▶ **What the exercise asks**:
Where a line of the data below has the string "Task", copy that line.

Top of Data to examine

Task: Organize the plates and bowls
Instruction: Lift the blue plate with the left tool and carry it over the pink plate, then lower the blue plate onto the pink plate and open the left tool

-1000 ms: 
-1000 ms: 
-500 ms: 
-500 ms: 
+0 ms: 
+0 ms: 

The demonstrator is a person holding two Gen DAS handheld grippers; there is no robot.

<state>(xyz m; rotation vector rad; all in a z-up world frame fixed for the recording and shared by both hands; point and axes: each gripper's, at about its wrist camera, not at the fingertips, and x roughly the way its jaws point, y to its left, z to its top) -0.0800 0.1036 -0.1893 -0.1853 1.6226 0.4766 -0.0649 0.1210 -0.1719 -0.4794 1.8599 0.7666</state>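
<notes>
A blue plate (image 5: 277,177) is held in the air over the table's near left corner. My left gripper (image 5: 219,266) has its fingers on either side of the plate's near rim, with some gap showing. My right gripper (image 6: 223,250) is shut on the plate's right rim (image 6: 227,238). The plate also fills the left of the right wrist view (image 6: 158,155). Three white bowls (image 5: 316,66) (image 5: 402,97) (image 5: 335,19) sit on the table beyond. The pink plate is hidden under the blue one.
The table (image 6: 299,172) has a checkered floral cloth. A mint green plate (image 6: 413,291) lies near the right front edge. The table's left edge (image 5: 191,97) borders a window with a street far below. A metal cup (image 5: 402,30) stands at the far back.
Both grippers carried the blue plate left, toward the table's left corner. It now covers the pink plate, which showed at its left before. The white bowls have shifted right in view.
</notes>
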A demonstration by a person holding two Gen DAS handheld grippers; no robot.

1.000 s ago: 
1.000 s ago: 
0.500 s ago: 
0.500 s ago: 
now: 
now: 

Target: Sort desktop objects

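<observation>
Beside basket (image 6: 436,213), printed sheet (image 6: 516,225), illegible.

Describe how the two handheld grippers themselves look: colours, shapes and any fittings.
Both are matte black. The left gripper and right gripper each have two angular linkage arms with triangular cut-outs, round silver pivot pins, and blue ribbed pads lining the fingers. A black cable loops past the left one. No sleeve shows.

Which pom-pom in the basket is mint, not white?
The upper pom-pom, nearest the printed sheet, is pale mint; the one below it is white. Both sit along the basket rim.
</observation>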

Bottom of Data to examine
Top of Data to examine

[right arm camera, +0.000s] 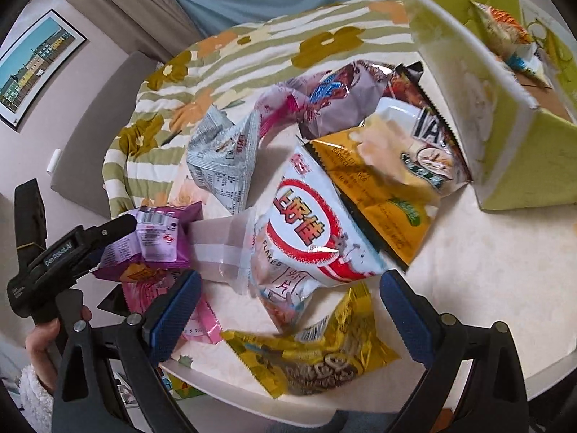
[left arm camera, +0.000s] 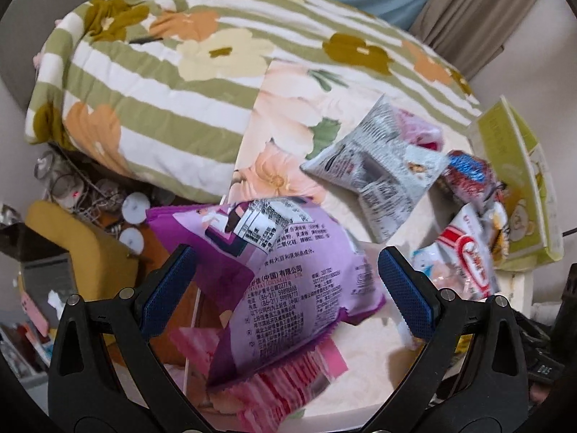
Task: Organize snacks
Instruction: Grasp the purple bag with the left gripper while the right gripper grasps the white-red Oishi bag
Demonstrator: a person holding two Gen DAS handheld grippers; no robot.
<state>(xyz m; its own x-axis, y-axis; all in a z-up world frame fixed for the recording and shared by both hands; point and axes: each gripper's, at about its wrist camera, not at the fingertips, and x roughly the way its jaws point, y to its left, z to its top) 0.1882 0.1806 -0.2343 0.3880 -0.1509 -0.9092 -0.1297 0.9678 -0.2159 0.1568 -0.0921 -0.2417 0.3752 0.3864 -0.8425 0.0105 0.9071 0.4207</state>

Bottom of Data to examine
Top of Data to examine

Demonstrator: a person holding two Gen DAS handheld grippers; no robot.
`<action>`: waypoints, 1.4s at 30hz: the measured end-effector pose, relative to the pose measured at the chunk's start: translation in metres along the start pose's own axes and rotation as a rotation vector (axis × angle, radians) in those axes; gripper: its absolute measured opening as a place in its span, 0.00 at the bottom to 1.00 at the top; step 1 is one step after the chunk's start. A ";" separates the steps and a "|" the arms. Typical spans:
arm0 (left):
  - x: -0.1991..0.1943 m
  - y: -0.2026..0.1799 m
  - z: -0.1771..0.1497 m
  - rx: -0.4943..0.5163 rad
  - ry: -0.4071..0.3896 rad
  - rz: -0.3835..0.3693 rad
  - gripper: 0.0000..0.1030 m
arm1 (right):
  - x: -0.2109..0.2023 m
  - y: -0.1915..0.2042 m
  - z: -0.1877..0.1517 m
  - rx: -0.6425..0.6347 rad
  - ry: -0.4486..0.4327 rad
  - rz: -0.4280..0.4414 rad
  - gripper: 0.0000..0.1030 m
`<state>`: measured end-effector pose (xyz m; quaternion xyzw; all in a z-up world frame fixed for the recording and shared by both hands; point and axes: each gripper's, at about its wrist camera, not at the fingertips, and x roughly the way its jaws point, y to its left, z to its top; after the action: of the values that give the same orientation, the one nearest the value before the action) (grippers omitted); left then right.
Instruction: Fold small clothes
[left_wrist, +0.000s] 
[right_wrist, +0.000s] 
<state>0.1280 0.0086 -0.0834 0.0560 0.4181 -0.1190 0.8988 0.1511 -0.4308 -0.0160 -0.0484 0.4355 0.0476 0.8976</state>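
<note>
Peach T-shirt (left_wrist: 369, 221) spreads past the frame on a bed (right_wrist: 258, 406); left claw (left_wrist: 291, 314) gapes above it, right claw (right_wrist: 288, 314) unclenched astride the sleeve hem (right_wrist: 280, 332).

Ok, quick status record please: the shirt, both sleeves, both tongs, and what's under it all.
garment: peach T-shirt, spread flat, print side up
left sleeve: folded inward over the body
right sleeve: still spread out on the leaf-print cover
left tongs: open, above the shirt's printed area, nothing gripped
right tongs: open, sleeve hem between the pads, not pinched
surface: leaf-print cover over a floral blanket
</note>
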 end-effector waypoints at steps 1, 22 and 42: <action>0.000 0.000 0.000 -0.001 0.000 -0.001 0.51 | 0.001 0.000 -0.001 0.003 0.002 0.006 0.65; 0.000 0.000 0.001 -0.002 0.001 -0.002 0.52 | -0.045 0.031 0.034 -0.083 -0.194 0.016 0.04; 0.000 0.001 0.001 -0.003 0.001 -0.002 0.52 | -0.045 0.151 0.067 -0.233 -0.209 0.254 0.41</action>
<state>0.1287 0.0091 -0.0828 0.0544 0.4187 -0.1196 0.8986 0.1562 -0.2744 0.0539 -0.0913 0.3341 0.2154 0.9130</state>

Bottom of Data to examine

▶ **Output below**:
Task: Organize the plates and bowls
Task: Organize snacks

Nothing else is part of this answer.